# HOW TO COMPLETE THIS TASK
Only the lines from the start of the material through the line containing "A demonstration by" are to be extracted, exactly as they appear.

# SOURCE MATERIAL

-- -- --

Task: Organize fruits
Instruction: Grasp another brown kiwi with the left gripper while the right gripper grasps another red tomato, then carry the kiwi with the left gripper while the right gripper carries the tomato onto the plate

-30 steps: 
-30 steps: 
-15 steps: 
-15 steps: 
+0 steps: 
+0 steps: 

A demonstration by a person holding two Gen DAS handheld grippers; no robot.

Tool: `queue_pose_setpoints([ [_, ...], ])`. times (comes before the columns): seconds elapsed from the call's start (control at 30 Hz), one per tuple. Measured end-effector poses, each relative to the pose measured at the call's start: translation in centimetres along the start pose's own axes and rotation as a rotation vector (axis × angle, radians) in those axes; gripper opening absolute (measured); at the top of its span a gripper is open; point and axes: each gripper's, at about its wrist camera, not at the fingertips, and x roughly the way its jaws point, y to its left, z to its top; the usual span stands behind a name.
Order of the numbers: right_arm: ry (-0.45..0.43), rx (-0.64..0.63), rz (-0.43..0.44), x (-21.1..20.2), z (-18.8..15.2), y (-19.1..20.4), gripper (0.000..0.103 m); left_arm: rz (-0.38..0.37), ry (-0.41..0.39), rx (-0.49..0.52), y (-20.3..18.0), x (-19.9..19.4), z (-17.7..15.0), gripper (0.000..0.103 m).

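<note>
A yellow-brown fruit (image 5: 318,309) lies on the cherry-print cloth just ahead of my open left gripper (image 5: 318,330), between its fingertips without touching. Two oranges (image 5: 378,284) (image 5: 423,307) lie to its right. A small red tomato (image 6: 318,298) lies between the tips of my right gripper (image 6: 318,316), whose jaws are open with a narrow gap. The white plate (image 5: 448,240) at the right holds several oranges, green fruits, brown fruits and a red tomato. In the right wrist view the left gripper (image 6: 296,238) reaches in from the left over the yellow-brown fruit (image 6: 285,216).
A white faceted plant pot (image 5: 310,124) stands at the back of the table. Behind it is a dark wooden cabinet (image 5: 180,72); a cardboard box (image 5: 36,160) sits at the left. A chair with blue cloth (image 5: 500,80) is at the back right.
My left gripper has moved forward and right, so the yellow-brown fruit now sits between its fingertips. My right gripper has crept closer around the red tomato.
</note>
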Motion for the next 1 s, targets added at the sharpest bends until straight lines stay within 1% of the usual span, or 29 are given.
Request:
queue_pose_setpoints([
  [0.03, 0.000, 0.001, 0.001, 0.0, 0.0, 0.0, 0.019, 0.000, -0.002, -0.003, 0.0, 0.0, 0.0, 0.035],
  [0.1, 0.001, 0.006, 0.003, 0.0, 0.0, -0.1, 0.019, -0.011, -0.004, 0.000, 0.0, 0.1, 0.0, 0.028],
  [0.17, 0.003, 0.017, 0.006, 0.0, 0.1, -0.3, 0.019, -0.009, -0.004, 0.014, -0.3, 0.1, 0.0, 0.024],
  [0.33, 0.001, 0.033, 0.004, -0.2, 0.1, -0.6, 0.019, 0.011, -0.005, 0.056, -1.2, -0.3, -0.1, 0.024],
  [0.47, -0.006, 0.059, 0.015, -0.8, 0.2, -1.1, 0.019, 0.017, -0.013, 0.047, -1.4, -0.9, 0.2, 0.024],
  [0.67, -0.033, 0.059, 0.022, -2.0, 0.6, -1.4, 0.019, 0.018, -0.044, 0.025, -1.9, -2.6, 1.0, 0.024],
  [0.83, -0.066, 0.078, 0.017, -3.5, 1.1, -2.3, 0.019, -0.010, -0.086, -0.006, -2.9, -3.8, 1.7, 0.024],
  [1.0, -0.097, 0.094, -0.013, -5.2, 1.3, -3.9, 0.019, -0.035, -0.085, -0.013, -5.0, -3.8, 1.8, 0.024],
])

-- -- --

# COMPLETED EXERCISE
Task: Organize fruits
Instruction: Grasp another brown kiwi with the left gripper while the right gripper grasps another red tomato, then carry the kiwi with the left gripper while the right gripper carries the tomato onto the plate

-30 steps: 
-30 steps: 
-15 steps: 
-15 steps: 
+0 steps: 
+0 steps: 

A demonstration by a person holding two Gen DAS handheld grippers; no robot.

The exercise is complete as it stands.